**TASK:** Your task is to copy each line of the material below that includes "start".

**MATERIAL PROVIDED:**
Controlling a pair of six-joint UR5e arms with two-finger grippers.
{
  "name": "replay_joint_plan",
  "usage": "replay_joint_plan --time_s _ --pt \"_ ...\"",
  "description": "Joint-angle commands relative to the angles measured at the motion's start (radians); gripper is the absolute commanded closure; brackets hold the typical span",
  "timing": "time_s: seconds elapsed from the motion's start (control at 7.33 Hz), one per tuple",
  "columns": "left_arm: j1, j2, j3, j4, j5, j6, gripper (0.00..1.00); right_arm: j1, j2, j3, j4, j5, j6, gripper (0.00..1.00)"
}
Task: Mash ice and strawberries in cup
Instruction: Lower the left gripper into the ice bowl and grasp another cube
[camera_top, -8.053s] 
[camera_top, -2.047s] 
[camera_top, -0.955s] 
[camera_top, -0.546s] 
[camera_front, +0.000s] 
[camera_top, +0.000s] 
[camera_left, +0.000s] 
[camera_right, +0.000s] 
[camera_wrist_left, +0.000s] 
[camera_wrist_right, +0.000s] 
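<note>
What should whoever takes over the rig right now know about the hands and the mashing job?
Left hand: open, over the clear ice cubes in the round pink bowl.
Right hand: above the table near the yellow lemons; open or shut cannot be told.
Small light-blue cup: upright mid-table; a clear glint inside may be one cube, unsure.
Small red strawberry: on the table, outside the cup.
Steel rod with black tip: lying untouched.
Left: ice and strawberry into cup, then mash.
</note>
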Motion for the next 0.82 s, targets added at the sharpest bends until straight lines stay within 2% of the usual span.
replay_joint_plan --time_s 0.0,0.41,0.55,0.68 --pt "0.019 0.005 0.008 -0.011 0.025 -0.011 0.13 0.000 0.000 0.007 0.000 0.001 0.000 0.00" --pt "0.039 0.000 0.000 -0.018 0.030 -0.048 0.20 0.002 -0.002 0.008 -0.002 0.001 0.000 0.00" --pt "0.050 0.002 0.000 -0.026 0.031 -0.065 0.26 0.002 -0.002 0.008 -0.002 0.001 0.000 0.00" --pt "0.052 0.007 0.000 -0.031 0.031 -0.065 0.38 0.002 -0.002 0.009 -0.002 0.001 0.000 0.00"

**TASK RESPONSE:**
  "description": "Joint-angle commands relative to the angles measured at the motion's start (radians); gripper is the absolute commanded closure; brackets hold the typical span",
  "timing": "time_s: seconds elapsed from the motion's start (control at 7.33 Hz), one per tuple",

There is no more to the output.